Manolo Pérez, el guerrero de Carranque

Manolo Pérez, el guerrero de Carranque

Javier Ortiz Pérez

Manolo Pérez es buen ejemplo de producto genuino de la cantera de Unicaja que llega a asomarse al primer equipo con cierto protagonismo durante un momento determinado. En su caso, en la segunda mitad de los 90, cuando acumuló 14 partidos en tres temporadas distintas (96-97, 97-98 y 98-99). Era un pívot pequeño (2,00), pero rocoso, dispuesto a la batalla contra el que se le pusiera por delante, pero que tendría una carrera corta, torturado por las lesiones.

Pérez es del mismísimo barrio de Carranque, más malagueño que los espetos. Su inicio en el baloncesto fue bastante tardío, con 14 años. “Era grande y mi tío tenía un amigo que a su vez tenía un amigo que trabajaba en Los Guindos. ‘¿Por qué no lo llevas allí?’, le dijo. Me hicieron una prueba y al año siguiente ya estaba en el cadete B del Caja de Ronda, que era como se llamaba entonces el club”, recuerda.

Su progresión fue rápida hasta el punto que apenas seis años después estaba debutando con el primer equipo de la mano de Javier Imbroda. “Fue la recompensa que medio. Íbamos ganando contra el Barcelona y me puso a defender a Dueñas, que me saca dos cabezas”, señala entre risas. La temporada siguiente, la 97-98, tuvo más oportunidades con los problemas de interiores que sufrió el equipo con la repentina marcha de Jamie Feick. “Hubo una revolución  y nos quedamos sin pívots. Imbroda tiró de los de casa y salí un par de partidos de 20 minutos. Ante el Manresa estuve defendiendo a Bryan Sallier hasta que me echaron por faltas. Y frente al Baskonia fue hasta titular”, añade.  Sin embargo, sus cualidades físicas y técnicas no le facilitaron asentarse en la liga: era bajo para jugar por dentro y los intentos de situarle como alero por parte de Paco Alonso no llegaron muy lejos a nivel ofensivo. “Defendía al alero y atacaba como ‘4’. No tenía buen tiro”, reconoce.
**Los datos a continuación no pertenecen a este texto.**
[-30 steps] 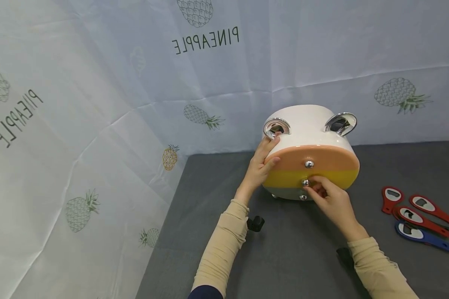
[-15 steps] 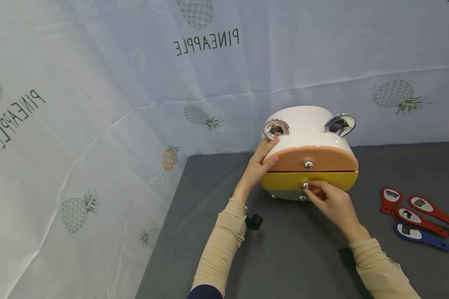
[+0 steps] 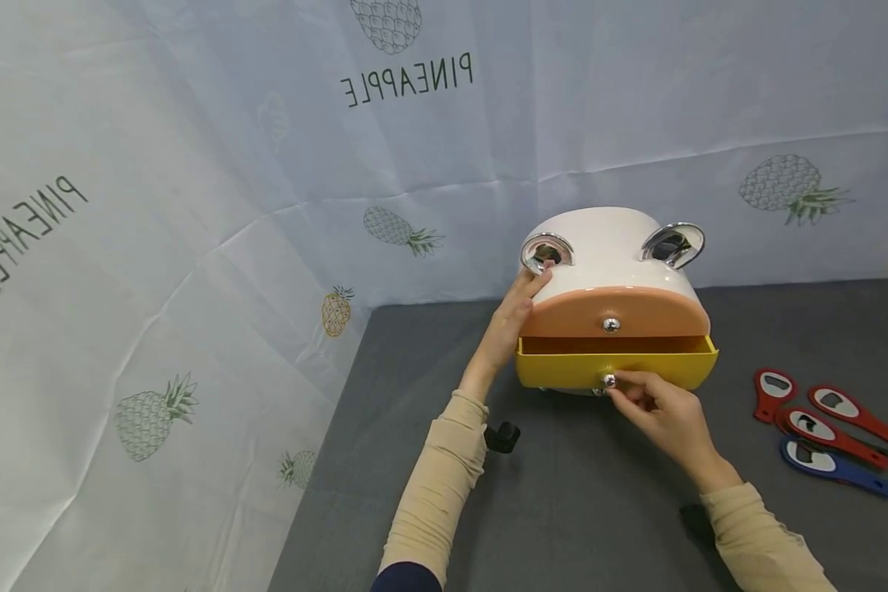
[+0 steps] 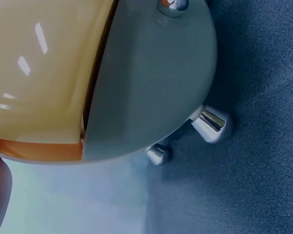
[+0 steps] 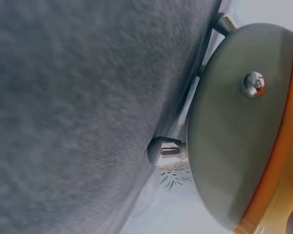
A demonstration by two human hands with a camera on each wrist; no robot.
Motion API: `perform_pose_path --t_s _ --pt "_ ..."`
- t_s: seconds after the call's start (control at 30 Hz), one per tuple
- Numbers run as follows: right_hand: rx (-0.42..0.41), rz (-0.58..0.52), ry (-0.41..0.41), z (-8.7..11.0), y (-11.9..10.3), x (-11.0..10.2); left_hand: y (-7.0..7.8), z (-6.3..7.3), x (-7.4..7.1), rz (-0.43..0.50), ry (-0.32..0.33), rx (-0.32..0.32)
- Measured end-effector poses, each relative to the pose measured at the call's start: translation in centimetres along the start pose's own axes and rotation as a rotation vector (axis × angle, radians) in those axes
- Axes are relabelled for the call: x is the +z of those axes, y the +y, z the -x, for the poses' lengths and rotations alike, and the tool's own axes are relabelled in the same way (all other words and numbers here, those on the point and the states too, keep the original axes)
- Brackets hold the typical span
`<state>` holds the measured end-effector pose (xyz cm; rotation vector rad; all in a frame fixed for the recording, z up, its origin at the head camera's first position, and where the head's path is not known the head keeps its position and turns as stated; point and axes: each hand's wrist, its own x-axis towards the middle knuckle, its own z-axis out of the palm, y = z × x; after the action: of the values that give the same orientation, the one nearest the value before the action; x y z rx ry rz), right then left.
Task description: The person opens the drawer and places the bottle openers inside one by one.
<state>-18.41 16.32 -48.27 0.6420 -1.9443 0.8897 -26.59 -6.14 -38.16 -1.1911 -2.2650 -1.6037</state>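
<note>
A small rounded white cabinet (image 3: 607,238) with chrome ring-shaped ears stands near the back of the table. Its orange top drawer (image 3: 570,314) is closed, while the yellow middle drawer (image 3: 562,372) is partly pulled out; the part of its inside that shows holds nothing visible. My right hand (image 3: 662,411) pinches the yellow drawer's round silver knob (image 3: 609,381). My left hand (image 3: 505,329) rests against the cabinet's left side, fingers up by the left ear. Both wrist views show the grey-green bottom drawer (image 4: 151,83) closed, with its own knob (image 5: 254,84) and silver feet (image 5: 168,152).
Several bottle openers lie to the right on the dark grey tablecloth (image 3: 577,510): red ones (image 3: 858,417) and a blue one (image 3: 836,466). A white curtain (image 3: 266,107) printed with pineapples hangs behind and to the left.
The yellow drawer has slid out toward me, from closed to partly open, with my right hand pulling on its knob. My left hand stays at the cabinet's side, its thumb shifted slightly.
</note>
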Motion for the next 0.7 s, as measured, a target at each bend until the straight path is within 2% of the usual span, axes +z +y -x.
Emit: perform_pose_path --t_s 0.17,0.43,0.57,0.7 --pt "-0.037 -0.010 0.044 0.4 -0.6 -0.2 0.0 0.0 -0.1 0.009 -0.002 -0.032" --pt "-0.011 -0.032 0.080 1.1 -2.0 -0.4 -0.4 -0.1 -0.1 0.079 -0.008 0.000" --pt "-0.015 -0.048 0.066 1.6 -2.2 -0.7 -0.4 -0.2 -0.2 0.097 -0.007 0.019" --pt "-0.032 -0.079 0.039 3.2 -1.4 -0.7 -0.5 -0.1 -0.1 0.092 -0.015 0.041"
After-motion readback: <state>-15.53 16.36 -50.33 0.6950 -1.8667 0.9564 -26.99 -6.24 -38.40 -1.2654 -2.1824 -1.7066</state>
Después de ser cortado para hacerle hueco en la plantilla a Pablo Laso, se marchó a la LEB, al Breogán que dirigía Paco García. En esa categoría podía tener más posibilidades y demostró ser útil como interior de rotación, colaborando al ascenso en 1999. “Fue bonito. Era la primera vez que salía de casa”, resume. Fue entonces cuando el cuerpo empezó a quejarse. “Empecé con las lesiones. En Melilla me llamaban ‘el Pupas’. Salía de una y entraba en otra. El tendón de Aquiles, el pectoral, la rodilla... Tiene un buen boquete en el cartílago. Estuve intentando recuperarme. Tras casi dos años sin jugar. Unicaja y los médicos se comportaron muy bien conmigo”.
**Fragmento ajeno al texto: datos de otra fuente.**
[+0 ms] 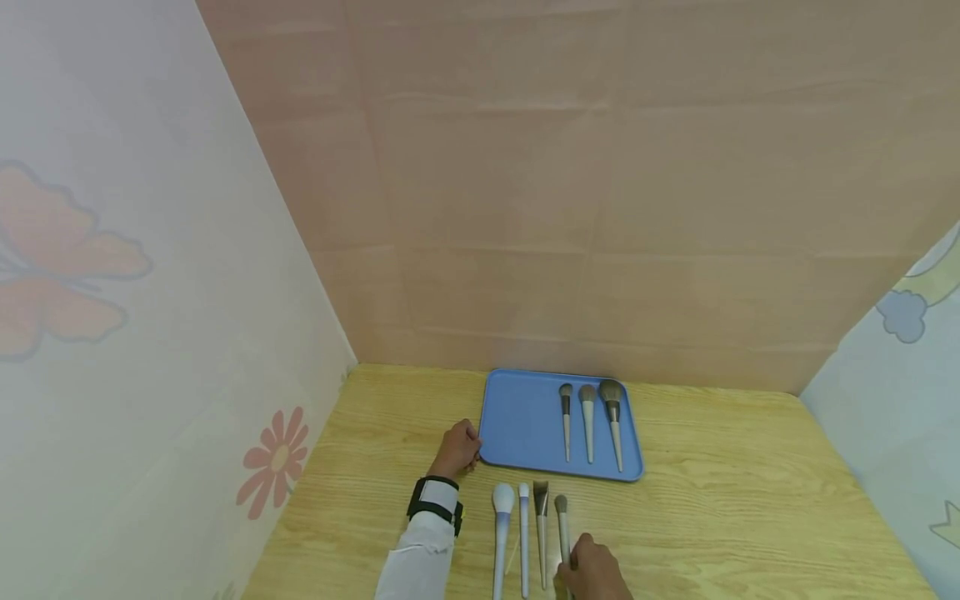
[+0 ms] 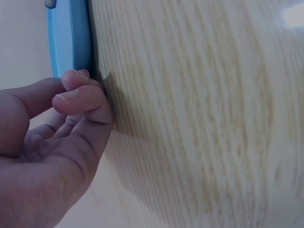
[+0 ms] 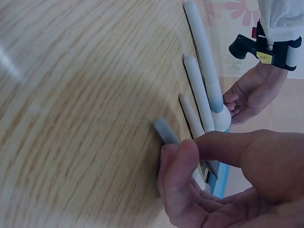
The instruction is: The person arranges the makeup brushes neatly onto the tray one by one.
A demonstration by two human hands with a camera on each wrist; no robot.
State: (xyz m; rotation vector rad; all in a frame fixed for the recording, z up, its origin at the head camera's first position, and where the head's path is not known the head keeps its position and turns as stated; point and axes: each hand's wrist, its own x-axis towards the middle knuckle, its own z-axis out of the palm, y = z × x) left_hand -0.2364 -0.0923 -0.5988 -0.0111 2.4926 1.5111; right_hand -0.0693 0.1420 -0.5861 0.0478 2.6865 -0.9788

En Calpe llegó a firmar, pero llegó a debutar. E intentó coger impulso en EBA, haciendo buenos números en EBA, pero en Peñarroya la rodilla ya no le respondía. “Forcé demasiado la otra y tuve una tendinitis crónica en el tendón rotuliano”. Eso precipitó su retirada. Volvió a Málaga, pero poco después se trasladó a Sevilla, donde, siendo un hombre muy familiar, lleva ya 14 años trabajando como vigilante de seguridad: “estoy teniendo suerte. No estoy de cara al público y estoy tranquilo”.

Así acaba por ahora la historia de un canterano malagueño. “Si no me hubiera fastidiado la rodilla, la cosa hubiera ido de otra manera. Yo era un jugador de equipo. Los entrenadores siempre estaban contentos conmigo”, concluye.